**Problem details**
Every line below must come back exactly as it stands, with the images omitted.

**Data segment**
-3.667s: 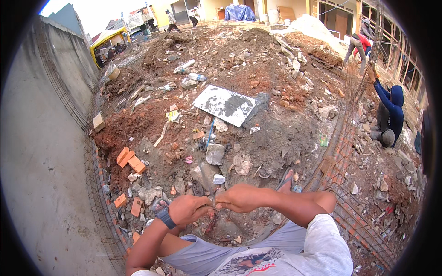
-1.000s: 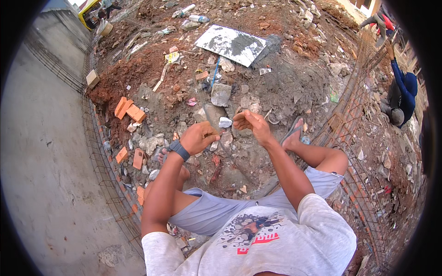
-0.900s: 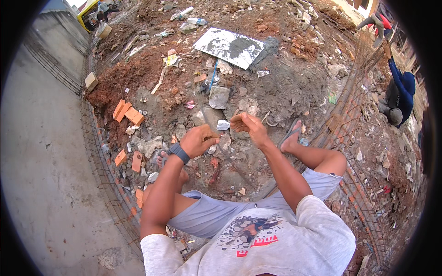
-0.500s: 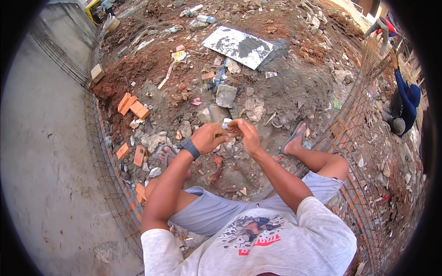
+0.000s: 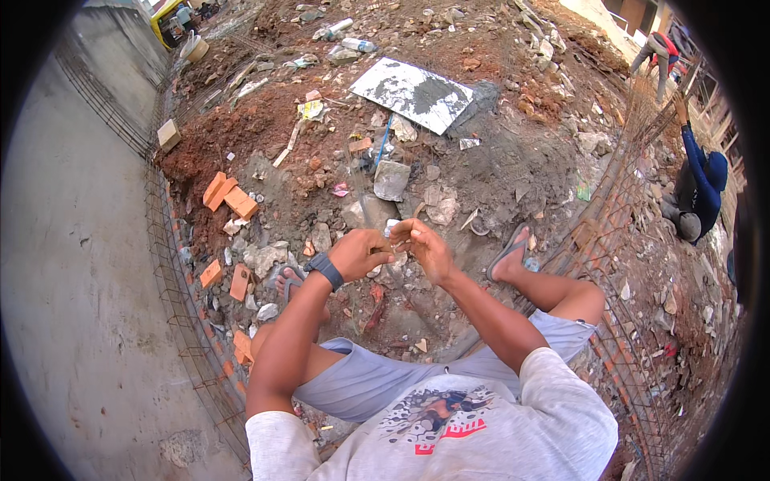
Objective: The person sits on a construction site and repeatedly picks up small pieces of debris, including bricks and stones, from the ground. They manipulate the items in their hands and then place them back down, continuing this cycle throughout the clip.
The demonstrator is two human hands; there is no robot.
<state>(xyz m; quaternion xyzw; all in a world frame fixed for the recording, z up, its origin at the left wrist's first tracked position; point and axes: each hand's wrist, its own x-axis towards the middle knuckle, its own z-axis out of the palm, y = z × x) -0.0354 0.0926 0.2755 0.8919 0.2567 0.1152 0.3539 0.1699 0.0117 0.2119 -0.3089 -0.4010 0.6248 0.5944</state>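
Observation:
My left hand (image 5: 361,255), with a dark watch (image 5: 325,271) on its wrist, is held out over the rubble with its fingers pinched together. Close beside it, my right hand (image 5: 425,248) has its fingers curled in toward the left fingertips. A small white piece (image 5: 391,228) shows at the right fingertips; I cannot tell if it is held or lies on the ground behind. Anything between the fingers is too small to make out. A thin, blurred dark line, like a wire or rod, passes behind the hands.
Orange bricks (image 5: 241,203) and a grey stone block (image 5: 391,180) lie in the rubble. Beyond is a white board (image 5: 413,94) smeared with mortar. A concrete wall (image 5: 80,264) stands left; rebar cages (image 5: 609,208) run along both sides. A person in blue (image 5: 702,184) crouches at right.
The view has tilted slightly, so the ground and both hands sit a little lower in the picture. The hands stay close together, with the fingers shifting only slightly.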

**Solution**
-3.667s: 
-1.000s: 
-0.900s: 
-0.500s: 
+0.000s: 
Objective: The person sits on a construction site and repeatedly picks up small pieces of debris, including bricks and stones, from the ground. They manipulate the items in their hands and then place them back down, continuing this cycle throughout the clip.
The demonstrator is two human hands; there is no robot.
<state>(xyz m; quaternion xyzw; all in a world frame fixed for the recording, z up, its origin at the left wrist's first tracked position; point and axes: each hand's wrist, its own x-axis towards the middle knuckle, its own z-axis out of the palm, y = z × x) -0.0354 0.0926 0.2755 0.8919 0.2567 0.1152 0.3539 0.1699 0.0117 0.2119 -0.3089 -0.4010 0.6248 0.5944</state>
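Observation:
My left hand (image 5: 361,255), with a dark watch (image 5: 325,271) on its wrist, is held out over the rubble with its fingers pinched together. Close beside it, my right hand (image 5: 425,248) has its fingers curled in toward the left fingertips. A small white piece (image 5: 391,228) shows at the right fingertips; I cannot tell if it is held or lies on the ground behind. Anything between the fingers is too small to make out. A thin, blurred dark line, like a wire or rod, passes behind the hands.
Orange bricks (image 5: 241,203) and a grey stone block (image 5: 391,180) lie in the rubble. Beyond is a white board (image 5: 413,94) smeared with mortar. A concrete wall (image 5: 80,264) stands left; rebar cages (image 5: 609,208) run along both sides. A person in blue (image 5: 702,184) crouches at right.
The view has tilted slightly, so the ground and both hands sit a little lower in the picture. The hands stay close together, with the fingers shifting only slightly.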

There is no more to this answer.